YOUR GOAL
If a line below includes the string "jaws", copy it.

(Beginning of DATA FOR ANALYSIS)

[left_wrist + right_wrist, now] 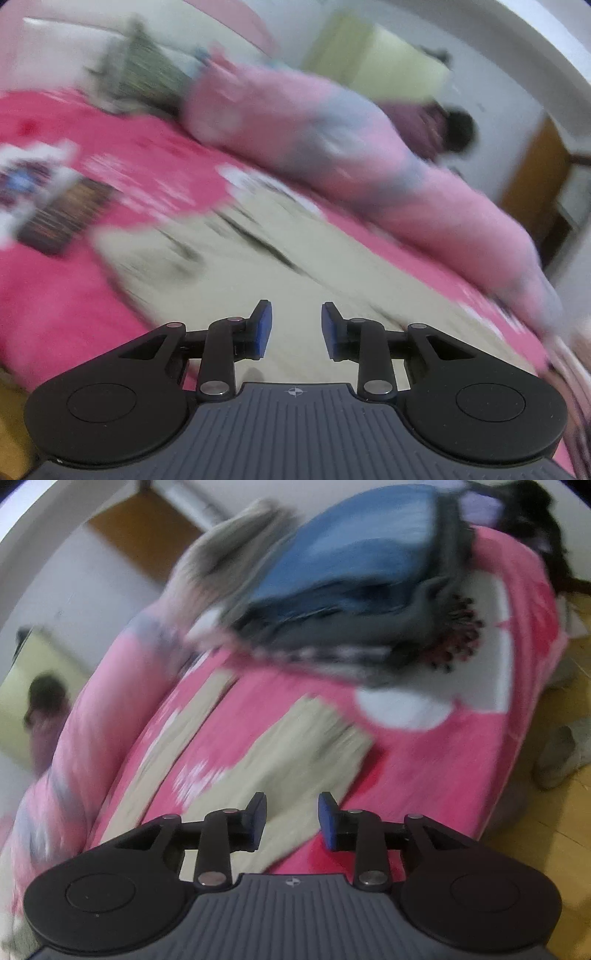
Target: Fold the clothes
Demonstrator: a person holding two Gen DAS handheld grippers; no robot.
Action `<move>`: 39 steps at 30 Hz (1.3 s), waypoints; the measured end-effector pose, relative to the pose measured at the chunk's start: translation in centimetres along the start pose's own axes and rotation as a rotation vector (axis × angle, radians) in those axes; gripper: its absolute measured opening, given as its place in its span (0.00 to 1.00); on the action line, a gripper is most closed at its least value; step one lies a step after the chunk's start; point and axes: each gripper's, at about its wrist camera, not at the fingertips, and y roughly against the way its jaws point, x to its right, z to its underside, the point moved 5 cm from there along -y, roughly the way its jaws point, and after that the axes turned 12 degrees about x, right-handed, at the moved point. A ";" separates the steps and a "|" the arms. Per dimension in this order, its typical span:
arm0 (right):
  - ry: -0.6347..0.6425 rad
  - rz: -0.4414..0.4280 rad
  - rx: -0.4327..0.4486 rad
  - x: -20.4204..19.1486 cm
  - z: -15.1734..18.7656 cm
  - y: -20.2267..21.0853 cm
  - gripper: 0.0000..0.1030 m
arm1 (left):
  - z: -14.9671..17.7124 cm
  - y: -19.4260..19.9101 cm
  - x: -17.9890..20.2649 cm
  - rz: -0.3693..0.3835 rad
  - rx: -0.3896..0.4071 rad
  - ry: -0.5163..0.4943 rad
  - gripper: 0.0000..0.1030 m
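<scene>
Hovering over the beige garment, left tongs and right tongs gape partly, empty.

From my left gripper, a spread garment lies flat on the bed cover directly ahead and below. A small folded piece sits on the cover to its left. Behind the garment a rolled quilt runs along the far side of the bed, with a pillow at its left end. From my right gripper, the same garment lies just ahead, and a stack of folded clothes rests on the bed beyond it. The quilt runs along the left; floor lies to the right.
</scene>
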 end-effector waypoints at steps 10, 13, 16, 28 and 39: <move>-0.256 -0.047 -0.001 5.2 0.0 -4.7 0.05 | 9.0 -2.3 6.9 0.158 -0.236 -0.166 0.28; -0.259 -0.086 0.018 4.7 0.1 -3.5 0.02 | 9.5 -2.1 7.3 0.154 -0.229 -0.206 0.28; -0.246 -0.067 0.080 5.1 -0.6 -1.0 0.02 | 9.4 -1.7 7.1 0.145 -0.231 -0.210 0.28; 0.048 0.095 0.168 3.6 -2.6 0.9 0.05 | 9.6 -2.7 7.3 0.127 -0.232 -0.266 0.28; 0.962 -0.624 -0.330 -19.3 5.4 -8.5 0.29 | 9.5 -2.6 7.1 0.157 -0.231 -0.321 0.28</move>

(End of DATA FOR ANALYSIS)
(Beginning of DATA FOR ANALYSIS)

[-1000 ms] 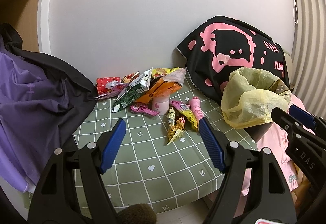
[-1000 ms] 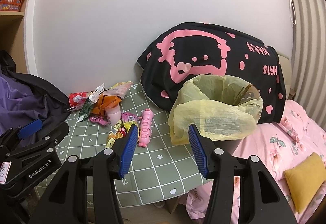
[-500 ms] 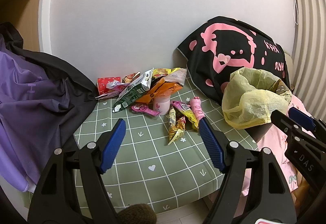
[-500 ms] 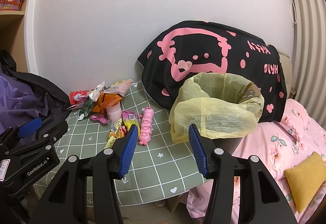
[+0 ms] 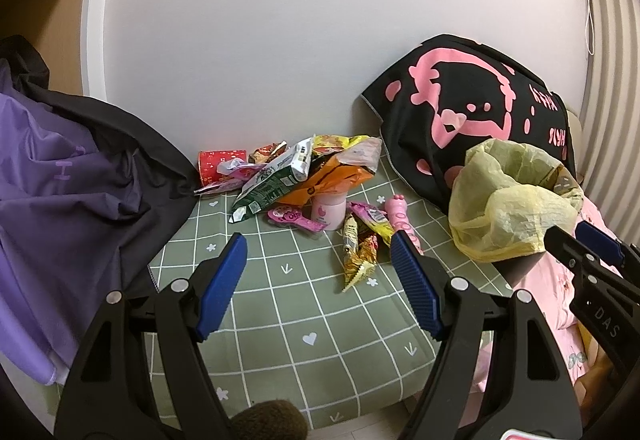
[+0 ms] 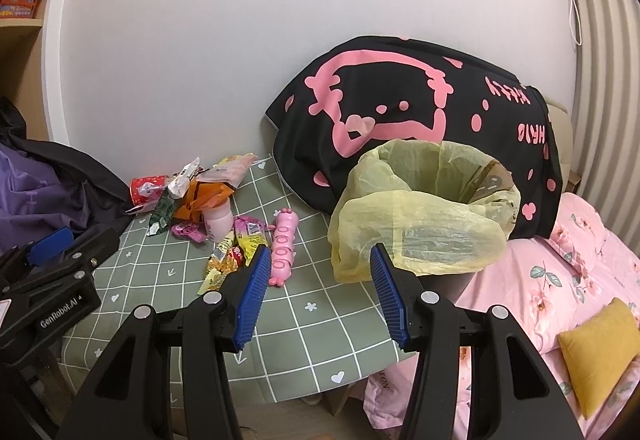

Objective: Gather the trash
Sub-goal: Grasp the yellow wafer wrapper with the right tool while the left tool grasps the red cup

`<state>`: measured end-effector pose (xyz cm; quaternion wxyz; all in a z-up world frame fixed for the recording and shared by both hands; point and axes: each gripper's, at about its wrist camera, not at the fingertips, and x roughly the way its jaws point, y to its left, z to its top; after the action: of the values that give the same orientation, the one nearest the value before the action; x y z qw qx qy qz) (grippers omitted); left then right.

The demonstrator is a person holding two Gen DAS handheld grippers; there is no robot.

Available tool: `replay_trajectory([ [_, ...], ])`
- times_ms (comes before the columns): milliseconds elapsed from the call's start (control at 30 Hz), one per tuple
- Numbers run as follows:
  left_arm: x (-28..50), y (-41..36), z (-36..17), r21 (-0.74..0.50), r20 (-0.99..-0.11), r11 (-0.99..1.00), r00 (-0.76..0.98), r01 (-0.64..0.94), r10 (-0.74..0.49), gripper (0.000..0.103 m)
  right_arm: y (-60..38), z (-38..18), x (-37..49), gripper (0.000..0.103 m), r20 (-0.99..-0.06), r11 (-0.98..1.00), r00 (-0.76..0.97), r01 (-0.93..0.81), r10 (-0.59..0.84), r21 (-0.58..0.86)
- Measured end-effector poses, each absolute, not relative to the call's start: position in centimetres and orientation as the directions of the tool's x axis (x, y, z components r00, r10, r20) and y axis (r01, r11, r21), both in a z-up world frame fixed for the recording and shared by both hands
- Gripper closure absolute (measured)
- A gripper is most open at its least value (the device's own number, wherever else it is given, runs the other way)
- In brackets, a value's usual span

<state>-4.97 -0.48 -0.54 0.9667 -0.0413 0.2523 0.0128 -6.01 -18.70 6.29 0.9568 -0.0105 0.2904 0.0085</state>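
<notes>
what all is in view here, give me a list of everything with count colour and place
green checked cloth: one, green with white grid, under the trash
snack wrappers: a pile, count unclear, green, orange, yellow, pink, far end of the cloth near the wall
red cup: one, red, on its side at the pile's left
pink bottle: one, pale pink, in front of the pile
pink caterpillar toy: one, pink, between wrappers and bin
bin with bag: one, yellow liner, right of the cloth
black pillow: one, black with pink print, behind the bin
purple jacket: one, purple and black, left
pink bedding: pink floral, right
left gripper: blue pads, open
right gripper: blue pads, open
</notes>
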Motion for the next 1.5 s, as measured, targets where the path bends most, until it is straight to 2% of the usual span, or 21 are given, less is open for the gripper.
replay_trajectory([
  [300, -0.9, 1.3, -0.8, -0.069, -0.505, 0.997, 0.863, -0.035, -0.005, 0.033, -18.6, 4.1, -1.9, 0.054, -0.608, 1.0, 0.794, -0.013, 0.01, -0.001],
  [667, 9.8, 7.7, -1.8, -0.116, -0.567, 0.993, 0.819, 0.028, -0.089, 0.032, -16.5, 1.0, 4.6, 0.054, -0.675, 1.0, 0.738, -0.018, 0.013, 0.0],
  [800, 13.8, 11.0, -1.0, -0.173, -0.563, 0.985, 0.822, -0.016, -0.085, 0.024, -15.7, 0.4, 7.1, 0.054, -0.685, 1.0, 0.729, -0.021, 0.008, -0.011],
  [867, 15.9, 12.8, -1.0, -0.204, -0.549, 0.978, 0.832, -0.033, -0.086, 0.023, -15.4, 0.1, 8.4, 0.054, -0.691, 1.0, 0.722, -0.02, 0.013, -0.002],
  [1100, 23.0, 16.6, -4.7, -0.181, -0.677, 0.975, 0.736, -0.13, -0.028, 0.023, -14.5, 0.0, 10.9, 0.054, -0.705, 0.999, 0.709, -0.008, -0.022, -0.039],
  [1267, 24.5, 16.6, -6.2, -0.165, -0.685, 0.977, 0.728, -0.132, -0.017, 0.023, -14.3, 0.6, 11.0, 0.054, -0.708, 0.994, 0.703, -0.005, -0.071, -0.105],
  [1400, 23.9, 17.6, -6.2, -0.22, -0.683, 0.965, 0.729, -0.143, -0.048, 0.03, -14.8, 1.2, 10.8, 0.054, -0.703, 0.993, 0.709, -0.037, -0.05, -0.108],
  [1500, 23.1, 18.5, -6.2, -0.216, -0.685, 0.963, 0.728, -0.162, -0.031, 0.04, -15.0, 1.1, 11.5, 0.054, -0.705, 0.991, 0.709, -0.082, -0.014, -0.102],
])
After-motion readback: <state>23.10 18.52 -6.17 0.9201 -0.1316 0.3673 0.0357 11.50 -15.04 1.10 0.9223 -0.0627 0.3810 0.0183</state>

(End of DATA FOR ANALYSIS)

ANSWER BOX
Action `<move>`: 39 steps at 30 Hz (1.3 s), waypoints; the measured end-effector pose, relative to the pose measured at the chunk's start: translation in centimetres along the start pose's own axes and rotation as a rotation vector (axis × angle, radians) in those axes; gripper: its absolute measured opening, given as its place in its span (0.00 to 1.00); on the action line, a gripper is most closed at its least value; step one lies a step after the chunk's start; point and axes: each gripper's, at about its wrist camera, not at the fingertips, and y roughly against the way its jaws point, x to its right, z to its underside, the point moved 5 cm from there along -y, roughly the way its jaws point, and after that the axes turned 12 degrees about x, right-handed, at the moved point. A ";" separates the steps and a "|" the arms. Per dimension in this order, its typical span:
`<state>`: measured end-effector pose (xyz cm; quaternion wxyz; all in a z-up world frame fixed for the recording and shared by both hands; point and axes: each gripper's, at about its wrist camera, not at the fingertips, and x roughly the way its jaws point, y to its left, z to its top; after the action: of the values that give the same orientation, the one nearest the value before the action; x y z qw qx qy qz) (grippers omitted); left then right.

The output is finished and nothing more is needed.